Obama to stress Clinton's 'judgement, toughness, intellect' at convention

Author
AAP,
Publish Date
Thu, 28 Jul 2016, 12:29PM

Barack Obama will highlight Hillary Clinton's judgment and toughness to boost her campaign to be the first woman to become US president, hoping to hand over the White House to a trusted fellow Democrat and stop Republican Donald Trump.

Clinton formally secured the Democratic Party's presidential nomination at the party's convention in Philadelphia yesterday.

She will accept the nomination on the last day of the convention, becoming the Democratic standard-bearer against Trump in the November election.

Today's convention events will focus on national security, looking to contrast the 68-year-old former secretary of state's skills with Trump's "unsteady, unfit and dangerous approach," said Clinton campaign chair John Podesta.

In a highly unorthodox move, Trump has appealed to Russia to uncover and release thousands of emails that Clinton did not hand over to US officials as part of a probe into the use of her private email system while she was the country's top diplomat from 2009-2013.

Clinton has said the emails she did not hand over were private.

Trump, a 70-year-old New York businessman with no experience in political office, has hammered Clinton as untrustworthy and cast America as a place where security threats abound and law and order are breaking down.

He has proposed deeply controversial measures such as temporarily banning Muslims from entering the country and building a wall on the Mexico border to stop illegal immigrants.

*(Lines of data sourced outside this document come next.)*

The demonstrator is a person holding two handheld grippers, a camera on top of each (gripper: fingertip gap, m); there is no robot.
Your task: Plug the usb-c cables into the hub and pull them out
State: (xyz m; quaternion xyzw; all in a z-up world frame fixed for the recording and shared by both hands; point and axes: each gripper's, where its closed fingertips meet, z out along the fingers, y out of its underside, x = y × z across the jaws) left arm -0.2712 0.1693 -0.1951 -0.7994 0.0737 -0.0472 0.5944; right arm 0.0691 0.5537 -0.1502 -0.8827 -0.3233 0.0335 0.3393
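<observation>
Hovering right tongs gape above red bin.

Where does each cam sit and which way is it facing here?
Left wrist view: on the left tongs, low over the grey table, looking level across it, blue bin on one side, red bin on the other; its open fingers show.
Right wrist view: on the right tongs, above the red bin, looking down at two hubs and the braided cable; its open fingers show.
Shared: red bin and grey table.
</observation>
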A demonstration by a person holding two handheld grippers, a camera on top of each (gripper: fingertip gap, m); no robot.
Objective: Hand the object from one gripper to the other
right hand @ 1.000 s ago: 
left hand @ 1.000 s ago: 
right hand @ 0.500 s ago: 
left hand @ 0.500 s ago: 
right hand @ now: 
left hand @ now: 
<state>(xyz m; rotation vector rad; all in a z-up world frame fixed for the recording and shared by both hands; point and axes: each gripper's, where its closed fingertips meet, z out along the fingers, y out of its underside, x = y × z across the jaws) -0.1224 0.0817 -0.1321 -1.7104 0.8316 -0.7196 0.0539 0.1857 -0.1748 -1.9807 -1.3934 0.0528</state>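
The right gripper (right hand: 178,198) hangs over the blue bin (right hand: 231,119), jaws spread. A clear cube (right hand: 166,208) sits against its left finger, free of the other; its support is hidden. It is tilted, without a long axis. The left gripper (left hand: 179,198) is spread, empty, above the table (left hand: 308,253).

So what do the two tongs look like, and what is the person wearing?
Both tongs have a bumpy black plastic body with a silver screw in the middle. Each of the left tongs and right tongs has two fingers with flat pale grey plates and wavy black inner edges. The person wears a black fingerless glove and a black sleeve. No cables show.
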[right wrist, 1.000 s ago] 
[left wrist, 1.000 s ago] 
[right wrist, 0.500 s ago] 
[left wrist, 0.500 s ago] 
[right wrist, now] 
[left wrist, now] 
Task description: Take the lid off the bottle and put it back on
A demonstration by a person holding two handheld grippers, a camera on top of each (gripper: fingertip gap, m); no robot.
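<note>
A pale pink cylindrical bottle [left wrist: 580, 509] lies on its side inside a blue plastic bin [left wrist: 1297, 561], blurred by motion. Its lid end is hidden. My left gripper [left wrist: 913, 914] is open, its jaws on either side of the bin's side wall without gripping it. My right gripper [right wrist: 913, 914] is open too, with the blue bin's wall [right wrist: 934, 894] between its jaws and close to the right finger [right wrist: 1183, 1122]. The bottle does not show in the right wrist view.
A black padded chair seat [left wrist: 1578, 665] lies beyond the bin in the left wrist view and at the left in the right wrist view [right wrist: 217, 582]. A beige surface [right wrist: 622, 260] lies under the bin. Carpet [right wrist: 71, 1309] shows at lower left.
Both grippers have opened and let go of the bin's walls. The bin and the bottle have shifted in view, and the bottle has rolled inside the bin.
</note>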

The Clinton campaign portrays Trump, a former reality TV star, as temperamentally unfit for the White House.

"I hope my headline (from the speech) is that the president of the United States is profoundly optimistic about America's future and is 100 per cent convinced that Hillary Clinton can be a great president," Obama said in an interview with NBC News broadcast on Wednesday, ahead of his evening speech.

Obama "has been candid about why he thinks electing the Republican nominee is a risky path for the United States," White House spokesman Eric Schultz said on Tuesday.

However, Obama's speech would focus more "on how Secretary Clinton has the judgment, the toughness and the intellect to succeed him in the Oval Office," Schultz said.

Clinton waged another hard-fought primary battle this year, beating off an unexpectedly strong challenge from the left by Bernie Sanders, a US senator from Vermont.

The convention has sought to tamp down lingering bitterness among some die-hard Sanders supporters, and move past unruly displays of dissent that marked the first day on Monday.

In a gesture of party unity, Sanders put forward Clinton's name yesterday to make her the first woman presidential nominee for a major US party.

As well as Obama, speakers today will include Clinton's vice presidential running mate, Tim Kaine, Vice President Joe Biden, former New York Mayor Michael Bloomberg and Leon Panetta, a former defence secretary and former head of the CIA.

After being formally nominated yesterday, Clinton got a warm endorsement from her husband, Bill Clinton. The former president called his wife, who has also been a US senator, a dynamic force for change and sought to paint his wife in a warm personal light.